Pourquoi les cas de cancers sont en hausse chez les moins de 50 ans

Nous avons plus de risque que nos aînés de développer un cancer avant 50 ans, révèle une étude américaine. En cause : une évolution néfaste de nos modes de vie.

Mathieu Pourvendier
Rédigé le
On peut expliquer en partie l’augmentation des cancers par la hausse des détections de cancer
On peut expliquer en partie l’augmentation des cancers par la hausse des détections de cancer  —  shutterstock

Les cancers surviennent à des âges plus précoces qu'avant. C'est ce que montre une étude scientifique américaine, publiée le 6 septembre dans la revue Nature Reviews Clinical Oncology. Elle a été réalisée par des chercheurs de l'hôpital Brigham and Women's de Boston, aux Etats-Unis.

Les chercheurs ont collecté des données d’adultes de moins de 50 ans venant du monde entier entre 2000 et 2012. Et ces données montrent la hausse de l’incidence de 14 types de cancer. 

Chaque génération a plus de risque que la précédente

"À partir de nos données, nous avons observé ce que l'on appelle l'effet de cohorte de naissance.

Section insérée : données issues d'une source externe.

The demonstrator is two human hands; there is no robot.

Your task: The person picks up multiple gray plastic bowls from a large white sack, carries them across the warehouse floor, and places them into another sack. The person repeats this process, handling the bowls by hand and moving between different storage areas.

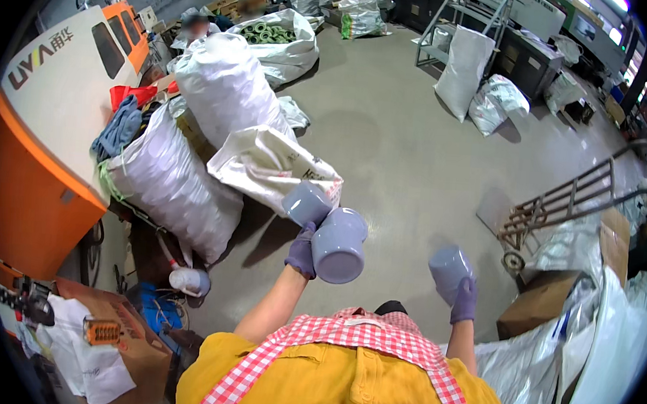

Cet effet montre que chaque groupe successif de personnes nées à une date ultérieure (par exemple, dix ans plus tard) présente un risque plus élevé de développer un cancer plus tard dans la vie, probablement en raison de facteurs de risque auxquels elles ont été exposées à un jeune âge", explique Shuji Ogino, professeur au département de pathologie du Brigham et co-auteur de l'étude dans un communiqué de l'hôpital.

L’étude révèle que chaque génération a plus de risque de développer un cancer plus jeune que la précédente. "Par exemple, les personnes nées en 1960 ont connu un risque de cancer plus élevé avant leur 50e anniversaire que les personnes nées en 1950 et nous prévoyons que ce niveau de risque va continuer à augmenter dans les générations successives" analyse le scientifique.  

Mode de consommation plus cancérigène

Mais comment l'expliquer ? Pour les chercheurs, la cause vient avant tout des changements de notre environnement dès l'enfance : alimentation, mode de vie, poids, exposition environnementale... Leur hypothèse est que ces facteurs participent à la hausse de cancer. 

L’étude a en particulier révélé plusieurs facteurs de risque possible : la consommation d'alcool et de boissons sucrées, le tabac, l’alimentation, le manque de sommeil, la sédentarité et l’obésité. Autant de facteurs en hausse depuis les années 1950. Et ceci n’est pas sans conséquence, puisque ces changements auraient modifié le microbiote, c'est-à-dire l'ensemble des bactéries qui peuplent nos intestins.

Le Dr Tomotaka Ugai, auteur principal de l'étude, indique dans le communiqué que "parmi les 14 types de cancer en hausse que nous avons étudiés, huit étaient liés au système digestif. Les aliments que nous mangeons nourrissent les micro-organismes de nos intestins. Le régime alimentaire affecte directement la composition du microbiote et, à terme, ces changements peuvent influencer le risque de maladie."

Davantage de dépistages


Autre hypothèse : on pourrait aussi expliquer en partie l’augmentation des cancers par une meilleure détection de ces maladies. Les programmes de dépistages actuels permettent en effet de diagnostiquer un cancer plus précocement. Cependant, ils estiment que le dépistage précoce ne peut expliquer à lui seul la hausse observée sur 14 types de cancer. 

Prochaine étape pour les chercheurs : poursuivre leur étude en intégrant davantage de pays, dont des pays peu développés, et des données sur des enfants suivis sur plusieurs années.

Le but des chercheurs est également de sensibiliser la population aux effets de nos modes de vies sur notre santé et sur nos risques de cancers, mais surtout de faire connaitre ces cancers.